Maurice Matthew J, Zhu Hui, Kim Simon P, Abouassaly Robert
Urology Institute, University Hospitals Case Medical Center, Case Western Reserve University School of Medicine, Cleveland, OH, USA.
Division of Urology, Louis Stokes Cleveland VA Medical Center, Cleveland, OH, USA.
BJU Int. 2016 Jun;117(6B):E75-86. doi: 10.1111/bju.13262. Epub 2015 Sep 28.
To evaluate partial nephrectomy (PN) use in patients at higher risk for clinical progression, using a large national database of American patients.

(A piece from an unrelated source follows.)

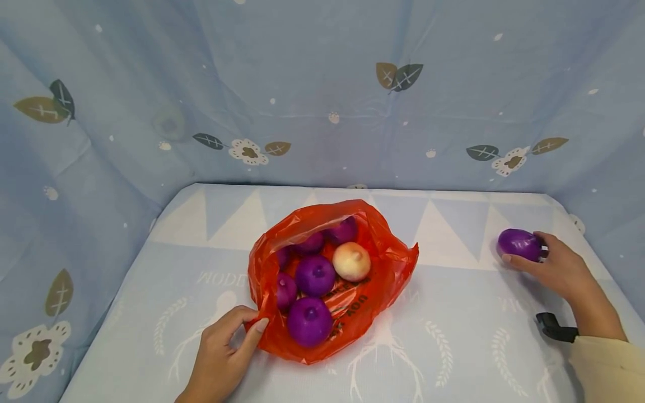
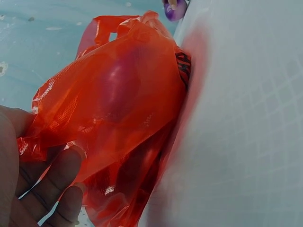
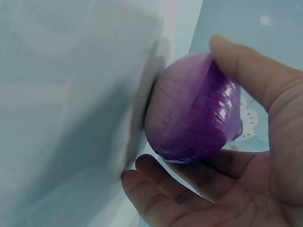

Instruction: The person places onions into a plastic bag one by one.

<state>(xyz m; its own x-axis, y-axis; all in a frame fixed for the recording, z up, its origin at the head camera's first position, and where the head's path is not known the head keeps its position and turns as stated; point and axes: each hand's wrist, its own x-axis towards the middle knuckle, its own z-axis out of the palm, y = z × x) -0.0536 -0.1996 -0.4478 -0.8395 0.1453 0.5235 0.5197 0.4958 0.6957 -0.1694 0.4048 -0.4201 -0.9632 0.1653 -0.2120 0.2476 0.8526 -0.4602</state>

We performed a retrospective review of patients with cN0/cM0 renal cell carcinoma from 2003 to 2011 using the National Cancer Data Base. Our primary endpoint was PN use for high-risk disease, defined as ≥1 adverse pathological features (APF), namely pT3 stage, high grade, or unfavourable histology. Our secondary endpoint was positive surgical margins (PSM) associated with high-risk disease after PN. Time trends were analysed using the asymptotic Cochran-Armitage trend test. Relationships between patient, provider, and pathological factors and the likelihood of PN were assessed using multivariate logistic regression.
Of 183 886 surgically treated patients, 27.4% underwent PN. Over time, PN use increased overall (17.4-39.7%) and in tumours with ≥1 APF (8.5-24.2%) (P < 0.01). In patients with ≥1 APF, multivariate analysis revealed that academic practice setting and high surgical volume were positively associated with PN use, while increasing tumour size and preoperative biopsy were negatively associated with its use (P < 0.01). The PSM rate after PN also increased significantly over time in all patients and in those harbouring adverse pathology (P < 0.01). Aside from time, older age, larger tumour size, community hospital type, and robotic approach were associated with PSM in the setting of APF (P < 0.01).
PN use for patients with adverse pathology is increasing and is associated with increasing PSM. The long-term oncological implications of these trends are unclear and warrant further study.
利用一个大型美国患者全国数据库,评估在临床进展风险较高的患者中进行部分肾切除术(PN)的情况。
我们使用国家癌症数据库对2003年至2011年cN0/cM0肾细胞癌患者进行了回顾性研究。我们的主要终点是对高危疾病进行PN,高危疾病定义为具有≥1个不良病理特征(APF),即pT3期、高级别或不良组织学类型。我们的次要终点是PN后与高危疾病相关的手术切缘阳性(PSM)。使用渐近 Cochr an-Armitage趋势检验分析时间趋势。使用多因素逻辑回归评估患者、医疗服务提供者和病理因素与PN可能性之间的关系。
在183886例接受手术治疗的患者中,27.4%接受了PN。随着时间的推移,PN的总体使用率有所增加(从17.4%增至39.7%),在具有≥1个APF的肿瘤中也是如此(从8.5%增至24.2%)(P<0.01)。在具有≥1个APF的患者中,多因素分析显示学术实践环境和高手术量与PN的使用呈正相关,而肿瘤大小增加和术前活检与PN的使用呈负相关(P<0.01)。PN后的PSM率在所有患者以及具有不良病理的患者中也随时间显著增加(P<0.01)。除时间外,年龄较大、肿瘤较大、社区医院类型和机器人手术方式与APF情况下的PSM相关(P<0.01)。
对具有不良病理的患者使用PN的情况正在增加,且与PSM增加相关。这些趋势对肿瘤学的长期影响尚不清楚,值得进一步研究。